Action item: A copy of the listing below is needed, exact in every line and without images.
● ● ● ● ● ● ●
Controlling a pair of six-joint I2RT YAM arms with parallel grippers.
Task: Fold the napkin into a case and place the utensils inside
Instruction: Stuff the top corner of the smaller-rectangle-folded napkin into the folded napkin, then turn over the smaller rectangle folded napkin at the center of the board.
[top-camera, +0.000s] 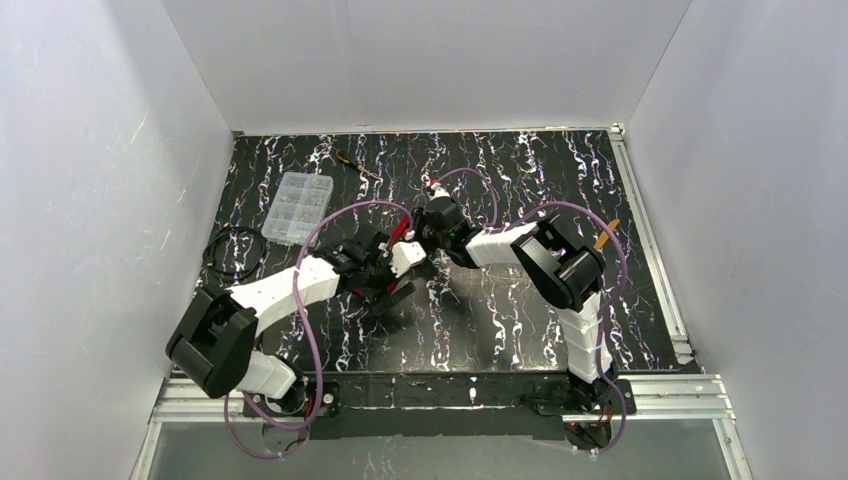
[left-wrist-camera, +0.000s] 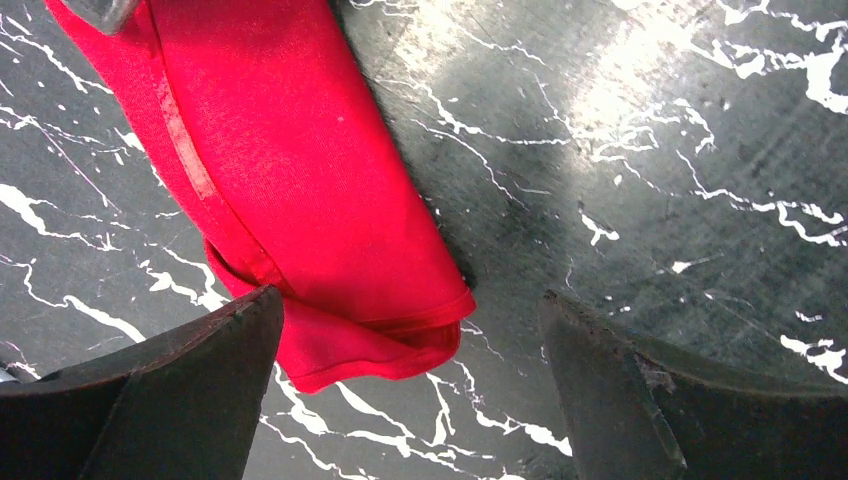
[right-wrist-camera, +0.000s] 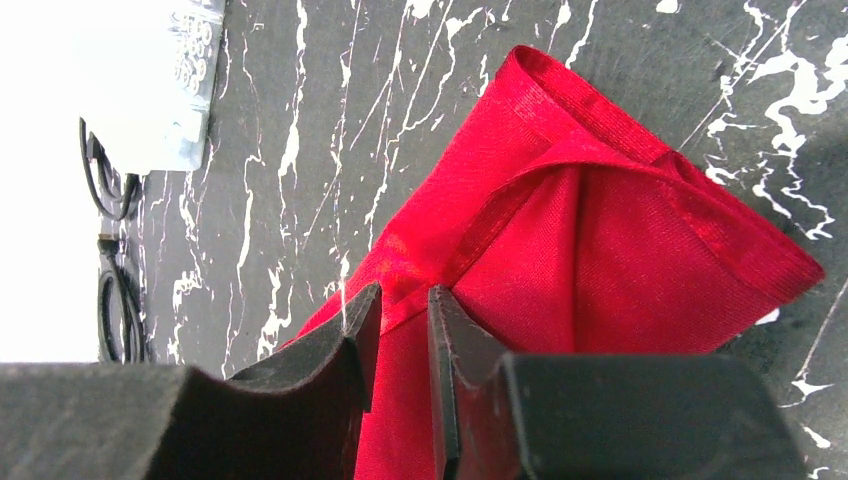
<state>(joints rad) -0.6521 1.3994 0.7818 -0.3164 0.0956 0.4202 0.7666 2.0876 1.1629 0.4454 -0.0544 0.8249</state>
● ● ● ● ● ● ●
Solution to this task:
Controlling a pair of six-joint I2RT YAM arms with parallel grippers.
Task: Fold the napkin into a case and place the utensils inside
Instruction: Stuff the top corner of the smaller-rectangle-folded napkin into the folded napkin, then turn over the smaller rectangle folded napkin at the center of the board.
[top-camera, +0.000s] 
[left-wrist-camera, +0.000s] 
[right-wrist-camera, +0.000s] 
<state>(joints rad) -0.6521 1.3994 0.7818 -0.3164 0.0956 0.4202 0.7666 2.0876 1.1629 0.4454 -0.0544 0.8249</state>

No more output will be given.